Simple lighting solutions for the home

What kind of difference could a new lighting solution make to your home? This is something that many people never think about, sticking with the set-up that was there when they moved in, but it’s a simple way to transform the appearance of the home, often at very little cost. No matter how you decorate a room, ultimately it’s the lighting that sets the mood, so why not consider these styles and find something that would work for you?

Unobtrusive lighting

If you’re tired of the glare from pendant lights and you’d like a subtler look, there are a myriad ways to light your home so that the light sources are less obvious. Using multiple small recessed lights across your ceiling creates an even glow throughout the room without the lights themselves being intrusive. You can also build recessed lighting into the top of alcoves, and positioning mirrors in those alcoves helps to spread the glow.

Hidden lighting like this is especially useful in the kitchen, where harsh lighting can feel unfriendly (especially if you want it to be a cozy room for the family to eat in) but you need to be able to see clearly when you’re chopping vegetables and preparing meals. Fitting lights on the underside of wall cabinets means you’ll have bright light directly on the countertop where you need it.

24-hour lighting

The shift to LED-based lighting has many benefits, cutting fuel bills, reducing pollution and reducing your carbon footprint, but it can also help when it comes to design. If you check out Neon Mama, you’ll see that there are LED lights whose color you can change, and this is more than just a novelty. By setting the color of your lighting to change over the course of the day, you can have blue-toned light on dark winter mornings, helping to wake you up, and rosy light in the evenings, helping you to feel sleepy at the right time.

You’ll also need to be able to find your way around when it’s dark. Having a lighted outlet cover in each room is a simple way to ensure that you can get around safely if you want to get to the bathroom without disturbing anyone. Dimmer switches can also be helpful, giving you the options of setting a lower light level that won’t be noticed elsewhere in the house.

Say it with candles

If you’re more interested in ambience than pure functionality, nothing says romance quite like a chandelier. Although they’re seen as the ultimate in luxury lighting, they’re actually quite affordable, and many antique examples have now been adapted to hold LED bulbs or electric candles which are safer and mean they don’t have to be lowered all the time to be lit.

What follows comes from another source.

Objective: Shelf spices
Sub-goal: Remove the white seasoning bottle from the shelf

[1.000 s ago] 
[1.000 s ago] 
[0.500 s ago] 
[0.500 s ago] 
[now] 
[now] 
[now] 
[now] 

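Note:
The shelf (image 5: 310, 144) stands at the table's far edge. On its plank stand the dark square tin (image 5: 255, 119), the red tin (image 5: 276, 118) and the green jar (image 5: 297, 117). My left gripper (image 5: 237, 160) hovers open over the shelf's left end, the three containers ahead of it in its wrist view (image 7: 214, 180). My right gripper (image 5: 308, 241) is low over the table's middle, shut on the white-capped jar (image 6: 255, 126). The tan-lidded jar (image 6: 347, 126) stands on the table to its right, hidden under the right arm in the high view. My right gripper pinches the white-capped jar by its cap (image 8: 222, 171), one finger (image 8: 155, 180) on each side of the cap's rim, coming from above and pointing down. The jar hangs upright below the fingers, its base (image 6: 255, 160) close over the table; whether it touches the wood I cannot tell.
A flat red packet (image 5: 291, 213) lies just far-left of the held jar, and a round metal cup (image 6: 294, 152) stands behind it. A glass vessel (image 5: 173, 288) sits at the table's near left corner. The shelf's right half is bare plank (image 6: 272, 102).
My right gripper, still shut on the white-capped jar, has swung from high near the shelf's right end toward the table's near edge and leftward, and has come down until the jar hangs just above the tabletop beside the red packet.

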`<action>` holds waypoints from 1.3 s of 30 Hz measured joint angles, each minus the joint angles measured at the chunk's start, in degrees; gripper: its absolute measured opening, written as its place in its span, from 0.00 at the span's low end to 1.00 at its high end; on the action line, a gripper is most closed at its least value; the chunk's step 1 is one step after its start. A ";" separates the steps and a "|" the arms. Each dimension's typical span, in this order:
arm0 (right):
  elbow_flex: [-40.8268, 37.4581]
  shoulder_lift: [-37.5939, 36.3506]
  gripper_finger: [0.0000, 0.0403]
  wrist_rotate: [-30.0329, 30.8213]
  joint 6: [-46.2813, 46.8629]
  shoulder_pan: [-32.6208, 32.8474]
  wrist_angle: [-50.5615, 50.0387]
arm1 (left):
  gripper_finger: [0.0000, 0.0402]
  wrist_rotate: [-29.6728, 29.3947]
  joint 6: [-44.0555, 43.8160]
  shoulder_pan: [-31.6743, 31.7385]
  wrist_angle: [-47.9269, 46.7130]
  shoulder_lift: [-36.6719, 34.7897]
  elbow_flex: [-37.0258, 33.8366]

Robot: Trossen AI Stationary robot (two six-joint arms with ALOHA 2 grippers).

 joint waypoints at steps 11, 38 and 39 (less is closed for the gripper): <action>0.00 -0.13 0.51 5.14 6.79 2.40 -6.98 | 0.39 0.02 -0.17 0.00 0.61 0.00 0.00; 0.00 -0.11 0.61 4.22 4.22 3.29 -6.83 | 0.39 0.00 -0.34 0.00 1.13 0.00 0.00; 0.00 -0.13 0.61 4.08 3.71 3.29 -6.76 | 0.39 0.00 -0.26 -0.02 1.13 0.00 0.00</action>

Electric candles can also look great in wall sconces and candelabras, providing extra lighting where it’s needed and making a dramatic impression. Flickering versions are available so they create the illusion of real flames, but there’s no dripping wax or soot to deal with. You can get them in different colors to suit your decorating themes.

Localized lighting

Because you don’t always want to light the whole room, or you may want one area to be brighter so that for instance, you can sew or read a book, it’s also worth thinking about localized lighting. Standing lamps can look very elegant and are well suited to living rooms, especially with the current fashion for splitting up these spaces to create secluded niches. Smaller lamps are useful in all sorts of contexts, from sitting on occasional tables to providing bedside lighting, and there are numerous different styles to choose from. Go for classical elegance with a French tufted silk shade or choose the art deco look with a tiffany lamp. A classic green-shaded banker’s lamp will look great in your home office, and if you want to tell what time it is when you wake up at night without having to fully open your eyes, you can choose a clock that glows a different color with each passing hour.

Moroccan-style lighting

People in different parts of the world take different approaches to lighting, and connecting with their traditions can give you home a distinctive character that visitors will admire. In Morocco and the surrounding countries, the traditional means of providing illumination is a lantern, and these days those lanterns are electric. They come in many different forms, from pendant lamps to wall mounted Lumieres, and they’re usually handmade from glass with elaborate metal frames, deigned to create spectacular shadow patterns on you walls or ceilings. Hand-blown painted globes are also used, sometimes in constellation, for a softer effect.

Spanish-style lighting

The traditional Spanish approach to lighting the home makes extensive use of low-hung lamps and wooden chandeliers with individually shaded bulbs. Suspend these over tables to create an intimate atmosphere when you’re dining or use them as a centerpiece for the living room, above a coffee table. Accessorize with simple lanterns mounted in brackets on the walls, ideally with black iron frames. You can also use these outside the house to illuminate your porch or a terrace where you want to dine al fresco. This approach blurs the boundary between indoors and out, and can make your home feel more spacious.

Thai-style lighting

In Thailand, lights are used as much for decoration as illumination. Multiple tiny lights in long strings are used to light up whole rooms or decorate banisters and balconies, and they’re often designed to look like another popular form of Thai decoration, fresh flowers. With silk petals providing lateral shade, they’re a pretty way to light your home. When stronger lighting is needed, Thai people often bring in paper lanterns to hang overhead, with patterned shades in warm colors, giving nighttime a magical quality.

With all these styles to choose from, there are many ways for you to approach lighting your home. If you find it hard to choose, you could use different styles in different rooms, or combine them to create something unique. Your home will never have looked so good.